What Mr Leith quite simply fails to acknowledge – amid his talk of “rhetoric” – is that vote counting mysteriously stopped in several states when it looked as though Trump were ahead. Turning off the engines of a major election on the excuse of “fatigue” smells like a giant, Democrat rat to many of us and gives ballast to Trump’s insistence that the presidency is being stolen. So prior to “rhetoric” is the question of truth: what, exactly, is going on? It won’t do to claim, with the establishment herd, that Trump is up to his old tricks – for most of the tricks during his term in office were performed by the left, the Democrats and the establishment. Russia investigation? A nothing. Impeachment? Vexatious litigation. The urinating “fille de joie”? A fiction. On the other hand, the Biden family’s involvement in shady Ukrainian business deals?

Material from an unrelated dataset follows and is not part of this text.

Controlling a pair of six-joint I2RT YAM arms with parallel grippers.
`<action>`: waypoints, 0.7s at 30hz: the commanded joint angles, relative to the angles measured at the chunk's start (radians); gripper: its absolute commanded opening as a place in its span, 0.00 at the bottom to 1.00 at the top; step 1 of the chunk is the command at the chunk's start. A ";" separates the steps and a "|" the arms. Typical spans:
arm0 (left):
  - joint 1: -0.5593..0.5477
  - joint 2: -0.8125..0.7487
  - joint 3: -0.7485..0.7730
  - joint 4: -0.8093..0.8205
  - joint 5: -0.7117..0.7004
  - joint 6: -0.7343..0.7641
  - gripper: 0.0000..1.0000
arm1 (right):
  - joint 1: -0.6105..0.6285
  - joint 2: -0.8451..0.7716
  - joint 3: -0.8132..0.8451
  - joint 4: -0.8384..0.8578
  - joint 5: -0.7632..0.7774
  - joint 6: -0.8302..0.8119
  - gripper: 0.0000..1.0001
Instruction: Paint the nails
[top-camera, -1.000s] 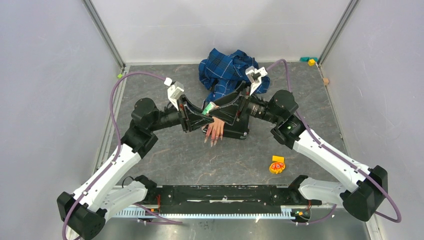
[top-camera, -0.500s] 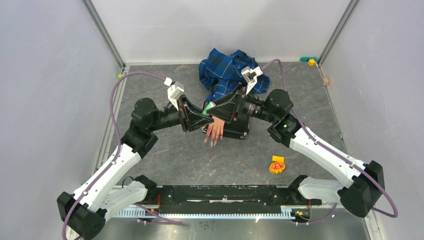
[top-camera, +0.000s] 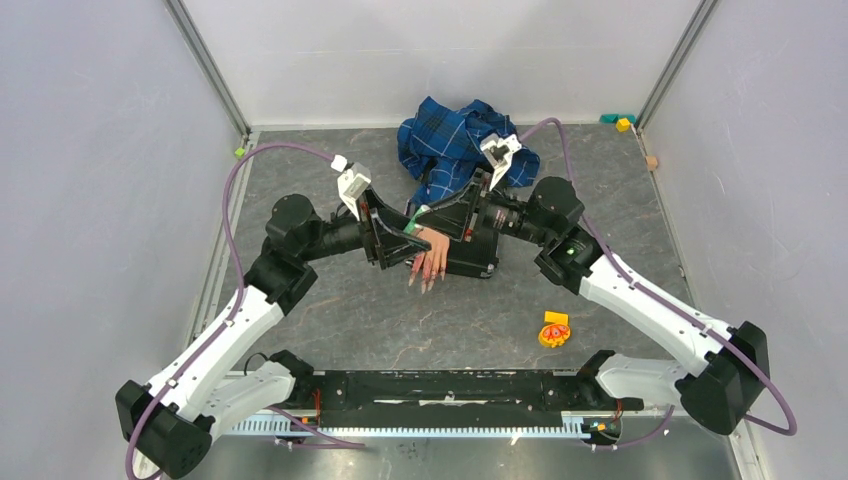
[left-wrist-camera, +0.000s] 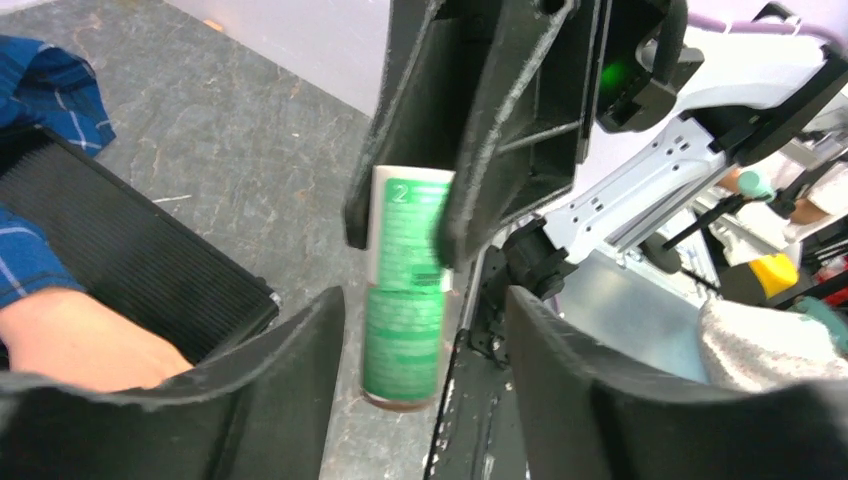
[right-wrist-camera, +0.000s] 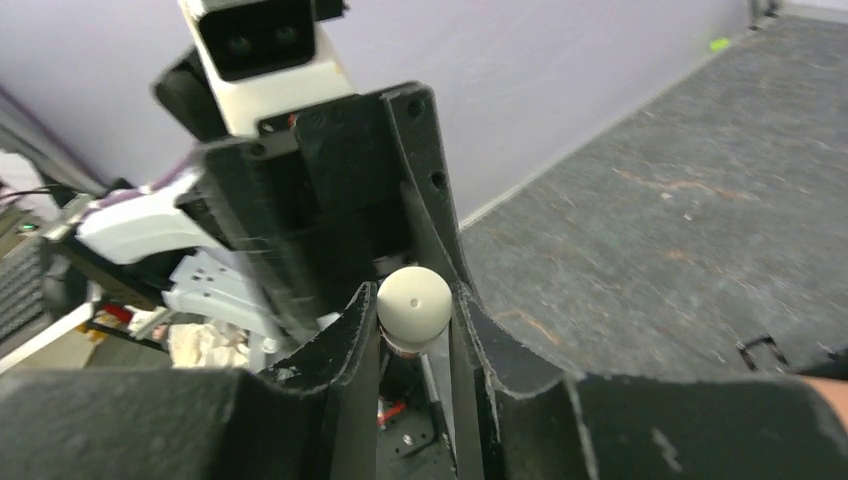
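Right fingers (right-wrist-camera: 352, 345): clamped together on the white cap (right-wrist-camera: 413, 305) of a small green-labelled bottle (left-wrist-camera: 405, 330); the cap's round end faces the right wrist camera.
Left fingers (left-wrist-camera: 290, 400): apart, one on each side of the bottle's green lower half. A gap shows on both sides in the left wrist view, so no contact is seen there.
Bottle axis: it runs from one arm's fingers to the other's, cap toward the right arm and base toward the left. The bottle appears to hang from the right grip alone, clear of the bench (top-camera: 380, 320).
Nails (top-camera: 425, 280): long, pink-red and pointed, they fan out from under the two meeting wrists at the middle of the bench, tips aimed at the near edge.
Mannequin hand (top-camera: 435, 252): pale and palm down, it rests against a black block (top-camera: 472, 264). Its blue plaid sleeve (top-camera: 450, 140) trails toward the far edge.
Relation that counts: the nails lie below the bottle, on its near-edge side. Any brush drawn from the cap would likely have to travel down and toward the near edge.
Nearer arm: too close to call, as both sets of fingers meet over the hand.
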 joint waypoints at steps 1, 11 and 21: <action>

Accurately reported but suppressed. With a history of slant, bias and deep state hostility to Trump as long as your arm, it would be no surprise to learn that the Dems are gerrymandering the vote just as hard as they can. And until and unless the Mr Leiths and the rest of the MSM can acknowledge this, then mistrust and division will just grow and grow.

Patrick Elson
Patrick Elson
3 years ago
Reply to  Simon Denis

here here

Alex Lekas
Alex Lekas
3 years ago
Reply to  Simon Denis

Fatigue. On the night when the staff had one job. A night that was marked on the calendar years in advance. I covered a few elections in a previous life and do not recall a single case of the staff packing it in for the night with votes left to tally. They might use multiple shifts to keep the process and there were periodic recounts, but never an outright stoppage.

Tony Conrad
Tony Conrad
3 years ago
Reply to  Alex Lekas

Maybe they were systematically bribed? I wouldn’t put it past the Dems.

Frank James
Frank James
3 years ago

Of course fraud is being perpetrated on a wide scale basis. How stupendously convenient for Democratic urban areas to withhold their vote totals until they knew exactly how many it would take to steal the election from Mr. Trump and his voters. These are not understaffed backwaters overwhelmed with counting, but well-staffed areas of the country.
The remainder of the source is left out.